**What is required:**
Only lines with the string "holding" are wanted. Pull them out of the data.

*** Opening Material provided ***

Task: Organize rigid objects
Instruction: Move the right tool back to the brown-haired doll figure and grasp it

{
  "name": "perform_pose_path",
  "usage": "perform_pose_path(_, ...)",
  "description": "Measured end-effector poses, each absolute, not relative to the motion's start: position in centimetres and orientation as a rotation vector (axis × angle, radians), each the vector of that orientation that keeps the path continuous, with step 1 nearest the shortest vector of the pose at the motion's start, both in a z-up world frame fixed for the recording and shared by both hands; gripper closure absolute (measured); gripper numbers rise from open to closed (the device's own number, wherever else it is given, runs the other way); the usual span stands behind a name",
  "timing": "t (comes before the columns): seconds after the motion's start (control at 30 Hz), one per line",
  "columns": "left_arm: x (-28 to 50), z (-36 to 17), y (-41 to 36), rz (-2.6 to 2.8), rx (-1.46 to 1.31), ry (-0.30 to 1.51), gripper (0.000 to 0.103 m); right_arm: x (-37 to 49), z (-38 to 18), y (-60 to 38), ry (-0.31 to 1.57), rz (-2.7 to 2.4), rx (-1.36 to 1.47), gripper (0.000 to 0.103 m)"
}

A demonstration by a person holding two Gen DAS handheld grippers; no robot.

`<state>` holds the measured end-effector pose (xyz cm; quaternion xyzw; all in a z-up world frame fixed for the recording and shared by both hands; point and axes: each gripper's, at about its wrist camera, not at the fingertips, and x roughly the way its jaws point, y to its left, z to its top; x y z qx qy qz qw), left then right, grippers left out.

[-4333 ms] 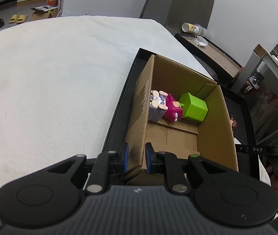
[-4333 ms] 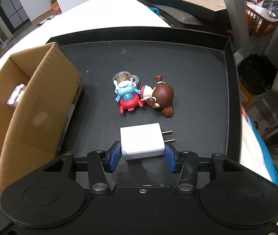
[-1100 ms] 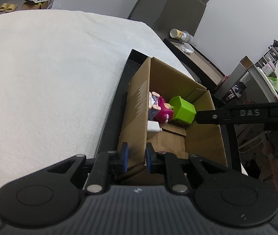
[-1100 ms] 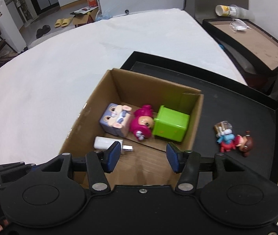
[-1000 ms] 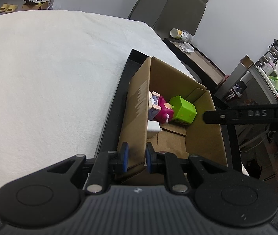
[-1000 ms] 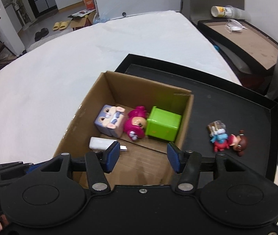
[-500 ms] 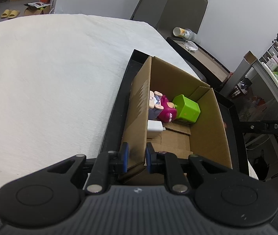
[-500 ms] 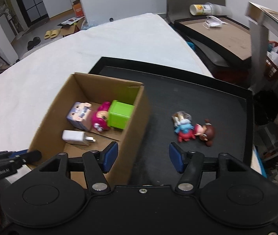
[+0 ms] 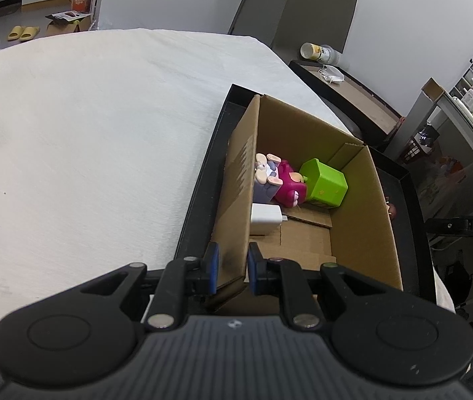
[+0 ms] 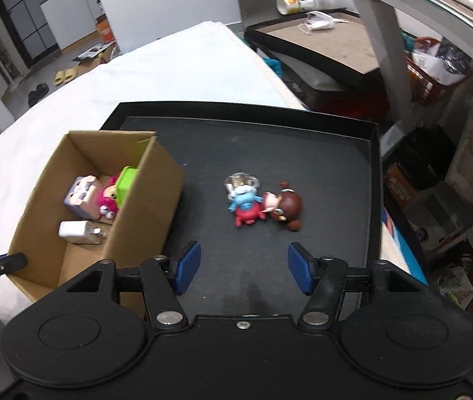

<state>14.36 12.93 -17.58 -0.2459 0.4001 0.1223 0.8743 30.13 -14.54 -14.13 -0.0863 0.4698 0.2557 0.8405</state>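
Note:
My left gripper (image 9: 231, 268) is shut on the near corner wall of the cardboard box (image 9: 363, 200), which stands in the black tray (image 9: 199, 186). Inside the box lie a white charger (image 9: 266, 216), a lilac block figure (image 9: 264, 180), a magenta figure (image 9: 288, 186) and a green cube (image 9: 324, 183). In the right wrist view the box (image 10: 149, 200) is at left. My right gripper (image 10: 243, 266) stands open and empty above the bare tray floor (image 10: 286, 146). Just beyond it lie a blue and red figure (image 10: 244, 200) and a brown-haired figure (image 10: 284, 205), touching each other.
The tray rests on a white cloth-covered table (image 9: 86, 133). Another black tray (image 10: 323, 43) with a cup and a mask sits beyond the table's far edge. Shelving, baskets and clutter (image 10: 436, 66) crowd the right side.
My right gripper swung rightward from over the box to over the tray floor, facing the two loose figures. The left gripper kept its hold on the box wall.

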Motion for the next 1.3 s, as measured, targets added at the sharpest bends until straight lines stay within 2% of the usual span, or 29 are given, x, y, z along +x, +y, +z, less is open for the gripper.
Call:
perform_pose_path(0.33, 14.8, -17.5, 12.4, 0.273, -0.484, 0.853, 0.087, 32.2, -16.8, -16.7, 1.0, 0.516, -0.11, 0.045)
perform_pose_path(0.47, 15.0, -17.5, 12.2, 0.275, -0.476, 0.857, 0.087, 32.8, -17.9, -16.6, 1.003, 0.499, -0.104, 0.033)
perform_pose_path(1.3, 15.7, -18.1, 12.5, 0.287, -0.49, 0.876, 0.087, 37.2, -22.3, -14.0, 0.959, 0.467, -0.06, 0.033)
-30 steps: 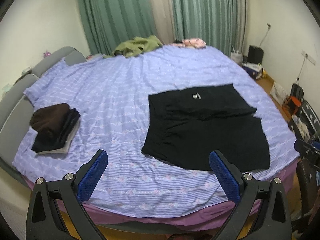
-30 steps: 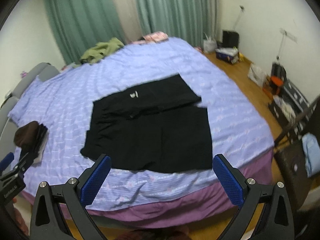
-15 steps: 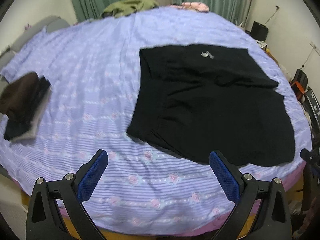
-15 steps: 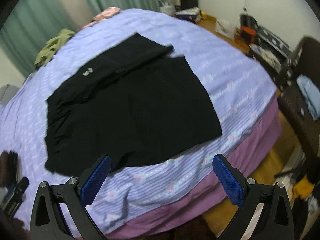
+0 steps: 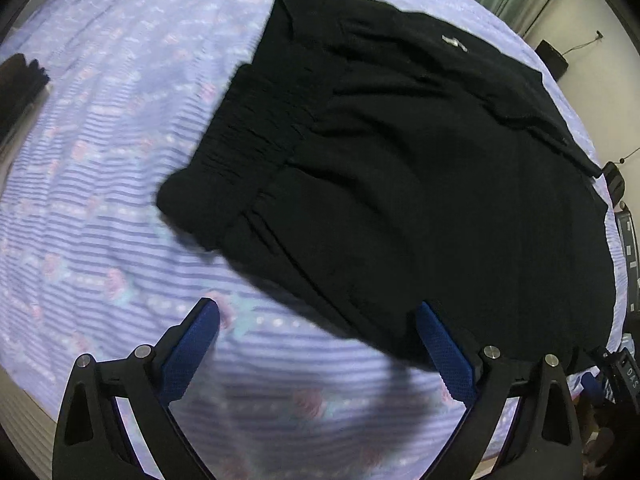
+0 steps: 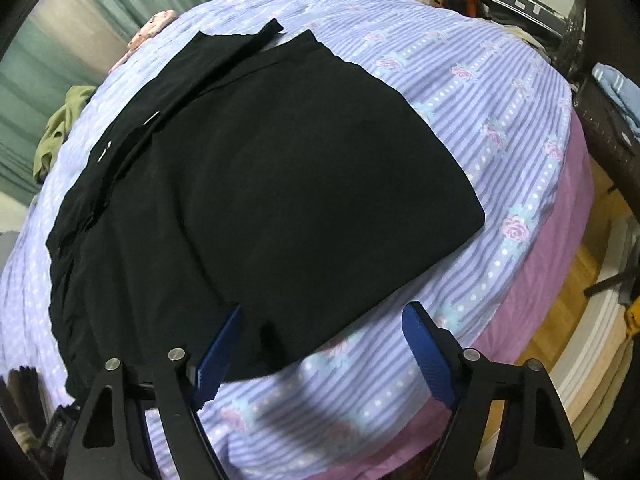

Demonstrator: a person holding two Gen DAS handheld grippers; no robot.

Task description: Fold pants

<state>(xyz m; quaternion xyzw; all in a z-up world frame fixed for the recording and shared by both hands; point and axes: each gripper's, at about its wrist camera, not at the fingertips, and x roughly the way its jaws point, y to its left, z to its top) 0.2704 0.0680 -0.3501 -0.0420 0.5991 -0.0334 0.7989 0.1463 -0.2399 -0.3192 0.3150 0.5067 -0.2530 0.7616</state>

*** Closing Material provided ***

**Solution for this task:**
A demonstration by a person holding two Gen DAS handheld grippers; no robot.
Demonstrator: a person holding two Gen DAS handheld grippers; no robot.

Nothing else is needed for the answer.